Konrad Lorenz’s kindchenschema response extends beyond simple facial appearance and head size to include infant sounds, smells, and softness.
Kittens in particular fit the bill for all of the kindchenschema attributes. Just looking at a soft and furry meowing kitten can potentially activate a deep neurological instinct to nurture and cuddle the kitten.
And as The Guardian explains, there is also research suggesting that the soft fur of cats and kittens kindles the social grooming instinct in our primate brains.
Perhaps modern humans do not sit around running our fingers through each other’s hair or trading back-scratching sessions. But this behavior is still both common and essential for health and social bonds in our closest primate relatives.
Cute Cats Can Cause Cuteness Aggression in People
As NPR reports, there is now such a state as “cuteness aggression.”
Research published in the Frontiers in Behavioral Neuroscience journal explained how very cute things, including babies and baby-face animals, can cause a sort of emotional overload that actually creates the potential for aggressive behavior.
But in this case, the aggressive behavior is interpreted as a protective response.
The human viewing the very cute baby or animal is overcome with a biological urge to cuddle and protect that can lead to squeezing, pinching, or crushing the baby or animal harder than is necessary, as an earlier Yale University research study points out.
The researchers were able to isolate activity in certain parts of the brain and link increased activity in those areas to the presentation of very cute babies or animals.
In other words, when you see a cat, the part of your brain that is hardwired to prefer cuteness and protect it goes into overdrive.

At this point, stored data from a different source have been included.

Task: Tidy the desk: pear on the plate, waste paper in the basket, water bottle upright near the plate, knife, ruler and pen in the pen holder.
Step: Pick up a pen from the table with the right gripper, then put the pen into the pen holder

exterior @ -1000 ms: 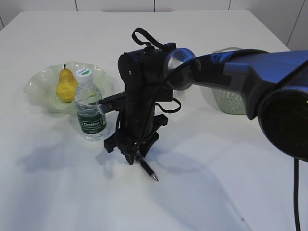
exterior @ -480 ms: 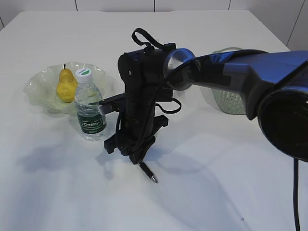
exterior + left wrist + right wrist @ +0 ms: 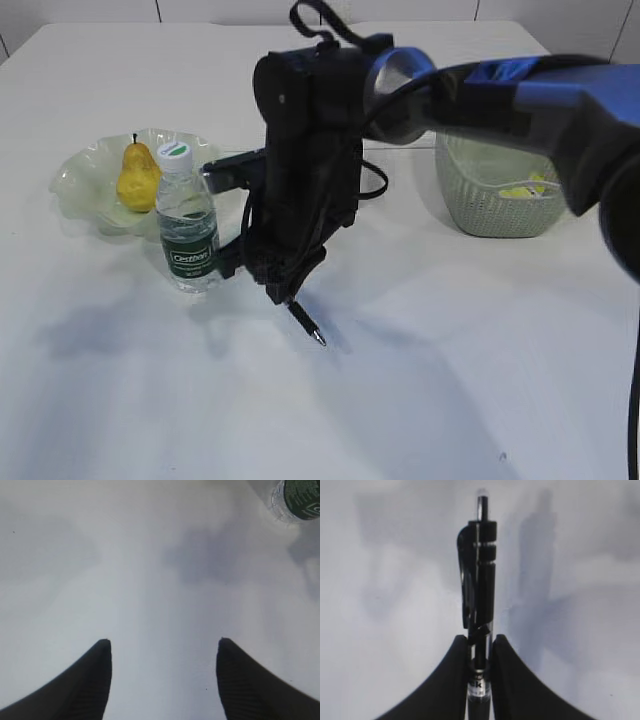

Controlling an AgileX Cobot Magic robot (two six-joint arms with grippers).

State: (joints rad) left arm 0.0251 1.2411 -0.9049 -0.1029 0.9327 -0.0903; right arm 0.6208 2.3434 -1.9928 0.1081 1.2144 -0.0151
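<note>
Now pen step in hand. Right fingers (image 3: 480, 652) pinched tight on pen (image 3: 481, 580), tip slanting below them toward table (image 3: 420, 400). Left fingers (image 3: 162, 655) wide apart, empty. Next, likely: carry pen to pen holder, not visible.

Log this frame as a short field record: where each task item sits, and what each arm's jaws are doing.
pear: in the plate
water bottle: upright, just in front of the plate
waste paper: yellow, inside the basket
pen: clamped between the jaws, one end angled down toward the table
right gripper: shut on the pen
left gripper: jaws open, nothing between them, over bare table
pen holder: hidden behind the right arm
</note>
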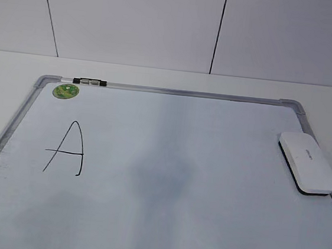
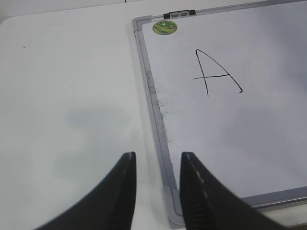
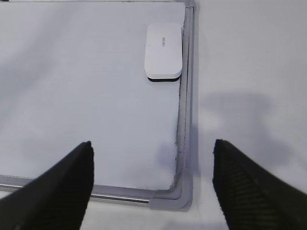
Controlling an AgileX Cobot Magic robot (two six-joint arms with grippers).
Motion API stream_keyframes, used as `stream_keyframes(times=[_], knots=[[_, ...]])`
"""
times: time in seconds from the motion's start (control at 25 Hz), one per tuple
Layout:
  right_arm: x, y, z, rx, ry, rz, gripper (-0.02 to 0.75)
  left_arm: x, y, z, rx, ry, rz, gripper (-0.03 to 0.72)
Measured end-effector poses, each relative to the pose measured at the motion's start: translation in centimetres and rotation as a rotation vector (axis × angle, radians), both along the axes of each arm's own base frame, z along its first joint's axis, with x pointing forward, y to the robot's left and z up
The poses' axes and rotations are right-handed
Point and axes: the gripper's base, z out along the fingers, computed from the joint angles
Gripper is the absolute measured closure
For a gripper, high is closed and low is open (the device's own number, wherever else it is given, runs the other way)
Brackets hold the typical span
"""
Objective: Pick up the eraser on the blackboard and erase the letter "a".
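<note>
Right pincer wide apart, empty, short of white rounded plastic eraser; descend square over its sides. Left pincer narrowly apart, idle.

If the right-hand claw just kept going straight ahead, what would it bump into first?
Probably the eraser, lying ahead near the blackboard's right edge. The open right gripper has bare board before it; depth is uncertain.

lab bench (white table, panel wall)
</note>
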Motion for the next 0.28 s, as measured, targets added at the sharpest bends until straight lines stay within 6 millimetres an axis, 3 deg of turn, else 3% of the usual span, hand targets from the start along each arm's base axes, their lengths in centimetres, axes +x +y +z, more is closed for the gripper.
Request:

Cats may not have specifically evolved on their own to display the kinds of faces, smells, sounds, and behaviors that humans prefer, although this is not out of the realm of possibility.
But what is more likely is that, yet again, cat breeders consciously or unconsciously selected feline breeding pairs that appeared cuter to the breeder’s eyes and senses.
Do Cats Think People Are Cute
Since we are taking a look at why cats are so cute to people, it seems fair to turn the question around and ask whether cats think people are cute.
According to Bustle, the most likely answer given what researchers know about feline behavior and motivations is that no, cats don’t think people are cute.
Researchers believe that cats view their people as larger cats with no fur. This is based on how cats treat humans and behave with humans.
Basically, cats treat people the same way they treat other cats.
Even though a lot of feline behaviors seem designed to evoke the human response towards extremely cute sights, sounds, smells, and sensations, cats apparently are not playing favorites.
The way cats treat one another is basically the same way that cats treat humans. A cat that wants to be groomed, fed, played with, petted, or left alone will use the same cues with another cat as it will with its human caretaker.
Do Cats Know They Are Cute
This last question is one that generates endless debate between cat people and non-cat people.
As the Sydney Morning Herald reports, while cats may not know (or care) that humans find them cute, they certainly are masters of displaying behaviors that will get them what they want.
So even if cats do not understand the concept of cute or assign special meaning to it, there is no doubt that felines understand that behaving in certain ways can trigger their people to respond with desirable results – pats, treats, play, petting, attention, and love.